__Task prompt__
Count the lines of the records below that hold the word "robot", and give only the number.

__Study material__
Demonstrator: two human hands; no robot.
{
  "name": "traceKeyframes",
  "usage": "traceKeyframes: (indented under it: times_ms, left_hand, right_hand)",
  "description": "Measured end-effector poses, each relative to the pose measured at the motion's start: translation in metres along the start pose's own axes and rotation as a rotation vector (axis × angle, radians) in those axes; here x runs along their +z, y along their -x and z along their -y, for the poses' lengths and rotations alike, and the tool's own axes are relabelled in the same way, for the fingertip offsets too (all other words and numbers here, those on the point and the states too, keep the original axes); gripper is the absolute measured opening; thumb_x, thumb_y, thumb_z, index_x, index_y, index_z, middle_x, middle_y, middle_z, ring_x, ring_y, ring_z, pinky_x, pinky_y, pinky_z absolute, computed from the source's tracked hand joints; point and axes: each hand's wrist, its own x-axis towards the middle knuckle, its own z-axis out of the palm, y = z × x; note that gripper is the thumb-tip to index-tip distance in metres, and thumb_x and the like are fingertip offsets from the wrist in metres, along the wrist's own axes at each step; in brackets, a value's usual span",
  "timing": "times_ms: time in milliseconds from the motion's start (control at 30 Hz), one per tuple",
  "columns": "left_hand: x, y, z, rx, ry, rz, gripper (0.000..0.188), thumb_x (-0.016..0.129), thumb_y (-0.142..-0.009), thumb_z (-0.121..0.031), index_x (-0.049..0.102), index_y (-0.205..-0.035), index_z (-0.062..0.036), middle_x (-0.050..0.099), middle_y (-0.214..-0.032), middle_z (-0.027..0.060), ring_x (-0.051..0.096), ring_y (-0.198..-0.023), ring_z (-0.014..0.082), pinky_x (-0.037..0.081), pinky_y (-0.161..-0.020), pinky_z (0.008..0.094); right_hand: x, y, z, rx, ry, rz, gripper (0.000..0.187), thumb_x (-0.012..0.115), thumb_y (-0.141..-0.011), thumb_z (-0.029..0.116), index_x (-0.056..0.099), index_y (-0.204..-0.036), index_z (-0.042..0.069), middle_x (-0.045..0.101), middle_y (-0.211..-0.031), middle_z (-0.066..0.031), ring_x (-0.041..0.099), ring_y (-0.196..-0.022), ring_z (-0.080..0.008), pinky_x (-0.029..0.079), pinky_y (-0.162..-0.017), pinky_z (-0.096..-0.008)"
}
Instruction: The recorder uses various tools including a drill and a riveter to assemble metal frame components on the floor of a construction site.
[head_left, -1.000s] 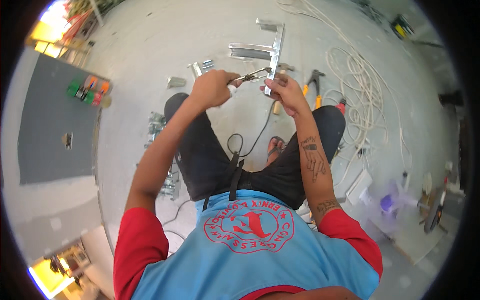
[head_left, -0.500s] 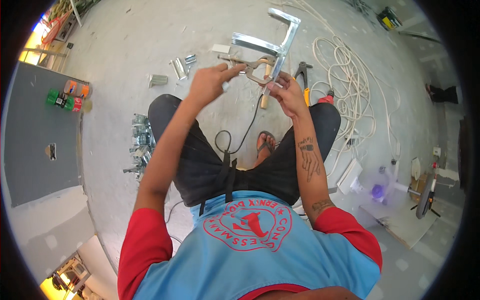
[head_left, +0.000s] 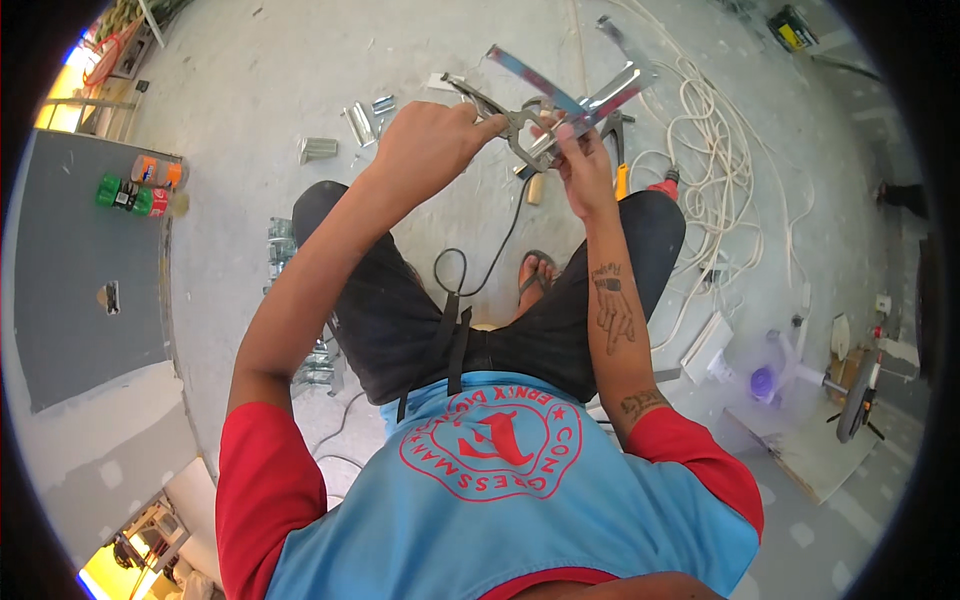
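Out in front of my knees, my right hand (head_left: 588, 178) grips a bent bracket of shiny galvanized metal channel (head_left: 612, 95), its arms pointing away and slightly blurred. Locking C-clamp pliers (head_left: 522, 132) have their curved jaws at the near end of the bracket, beside my right fingers. My left hand (head_left: 432, 145) is closed on the pliers' handle; its back hides part of the grip. Whether the jaws are tight on the metal, I cannot tell. Below the clamp, a wooden stick (head_left: 534, 190) lies on the floor, partly covered.
Metal channel offcuts (head_left: 318, 150) lie ahead to the left, with more metal pieces (head_left: 281, 243) by my left knee. A yellow-handled tool (head_left: 622, 182) and a tangled white cable (head_left: 705, 150) are on the right. Plastic bottles (head_left: 130, 195) sit far left. A black cord (head_left: 490, 275) runs between my legs.
My left hand has moved from a pointing finger at the pliers to a closed hold on their handle. The bracket has turned clockwise and tilted toward the right.
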Motion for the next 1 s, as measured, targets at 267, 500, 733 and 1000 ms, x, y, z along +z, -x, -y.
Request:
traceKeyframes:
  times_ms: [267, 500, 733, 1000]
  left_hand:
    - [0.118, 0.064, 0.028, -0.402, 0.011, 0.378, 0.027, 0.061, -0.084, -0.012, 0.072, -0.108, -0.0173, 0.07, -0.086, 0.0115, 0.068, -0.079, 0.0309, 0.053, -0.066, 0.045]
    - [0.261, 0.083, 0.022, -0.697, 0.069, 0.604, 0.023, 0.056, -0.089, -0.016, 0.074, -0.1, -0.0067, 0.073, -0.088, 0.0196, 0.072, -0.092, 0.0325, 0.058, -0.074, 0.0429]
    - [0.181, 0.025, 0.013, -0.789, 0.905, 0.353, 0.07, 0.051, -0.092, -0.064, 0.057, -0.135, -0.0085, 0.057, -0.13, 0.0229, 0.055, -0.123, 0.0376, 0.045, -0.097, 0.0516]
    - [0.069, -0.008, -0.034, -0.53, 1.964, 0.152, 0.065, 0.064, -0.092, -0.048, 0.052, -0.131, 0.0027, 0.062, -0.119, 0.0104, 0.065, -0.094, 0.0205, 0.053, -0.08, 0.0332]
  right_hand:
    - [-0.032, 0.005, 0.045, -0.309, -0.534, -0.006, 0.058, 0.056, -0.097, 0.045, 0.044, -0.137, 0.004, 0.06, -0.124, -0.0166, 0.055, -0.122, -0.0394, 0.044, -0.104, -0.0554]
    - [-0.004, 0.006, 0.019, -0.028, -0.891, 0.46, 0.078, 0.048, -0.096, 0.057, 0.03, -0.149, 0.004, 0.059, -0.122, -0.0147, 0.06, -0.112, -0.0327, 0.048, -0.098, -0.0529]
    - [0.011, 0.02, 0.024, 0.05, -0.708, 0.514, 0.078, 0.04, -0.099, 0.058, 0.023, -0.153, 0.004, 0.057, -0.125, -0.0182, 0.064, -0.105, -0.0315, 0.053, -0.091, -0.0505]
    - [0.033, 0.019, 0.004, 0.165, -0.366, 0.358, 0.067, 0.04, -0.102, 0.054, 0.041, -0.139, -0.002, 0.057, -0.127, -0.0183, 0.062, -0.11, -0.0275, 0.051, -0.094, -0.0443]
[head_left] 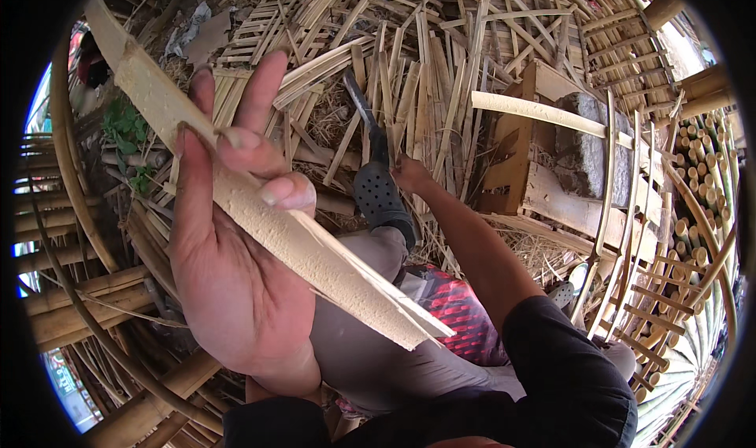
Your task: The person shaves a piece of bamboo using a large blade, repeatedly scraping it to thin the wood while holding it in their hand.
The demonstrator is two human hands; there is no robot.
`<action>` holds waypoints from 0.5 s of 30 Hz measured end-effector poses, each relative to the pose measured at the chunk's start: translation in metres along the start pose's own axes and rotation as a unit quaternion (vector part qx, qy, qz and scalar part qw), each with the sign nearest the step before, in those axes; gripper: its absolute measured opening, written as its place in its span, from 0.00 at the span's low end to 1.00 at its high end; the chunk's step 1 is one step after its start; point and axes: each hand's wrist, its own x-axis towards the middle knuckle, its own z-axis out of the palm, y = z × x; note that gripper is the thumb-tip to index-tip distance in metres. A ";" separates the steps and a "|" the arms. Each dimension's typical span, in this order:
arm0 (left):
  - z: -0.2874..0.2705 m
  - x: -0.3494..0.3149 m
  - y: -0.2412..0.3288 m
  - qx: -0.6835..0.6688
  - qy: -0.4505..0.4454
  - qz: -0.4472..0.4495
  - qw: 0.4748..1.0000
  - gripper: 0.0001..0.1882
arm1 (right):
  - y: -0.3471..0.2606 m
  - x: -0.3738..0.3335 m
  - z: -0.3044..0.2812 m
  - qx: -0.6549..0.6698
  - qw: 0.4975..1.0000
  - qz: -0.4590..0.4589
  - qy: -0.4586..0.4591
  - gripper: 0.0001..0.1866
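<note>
Raised close at the left, my left hand (244, 298) is closed on a long split bamboo strip (315, 251), pale and rough on its upper face. The strip slants from the upper left down to the middle and is splintered at its lower end. Thumb and fingers pinch it from both sides. Further off, my right hand (411, 174) reaches down beside the dark clog (379, 192) on my foot. Its fingers look curled, but what they hold, if anything, is hidden. A dark curved blade (361, 101) lies just past the clog's toe.
Many bamboo strips (441, 78) litter the ground ahead. At the right a grey concrete block (587, 145) rests on a wooden crate (516, 153), with a loose strip (543, 111) across it. Cut bamboo poles (701, 188) are stacked beyond. Bamboo rails (102, 302) stand at the left.
</note>
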 end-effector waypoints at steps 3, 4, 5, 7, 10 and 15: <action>0.006 -0.008 0.015 0.009 0.024 0.006 1.000 0.27 | -0.012 0.030 0.024 0.020 0.998 0.056 0.004 0.27; -0.002 -0.008 0.020 0.006 0.033 0.002 0.999 0.27 | -0.008 0.038 0.031 0.024 0.996 0.081 0.008 0.28; -0.007 -0.008 0.023 0.002 0.040 -0.009 0.999 0.27 | -0.018 0.037 0.030 0.030 0.994 0.106 0.003 0.30; -0.009 -0.008 0.027 0.000 0.060 -0.019 0.998 0.28 | -0.038 0.036 0.028 0.040 0.988 0.152 -0.010 0.33; 0.005 -0.009 0.026 0.006 0.083 -0.023 0.996 0.29 | -0.047 0.043 0.032 0.027 0.988 0.152 0.022 0.36; 0.005 -0.009 0.021 0.006 0.120 -0.008 0.993 0.27 | -0.023 0.064 0.028 -0.021 0.992 0.122 -0.007 0.34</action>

__Answer box__
2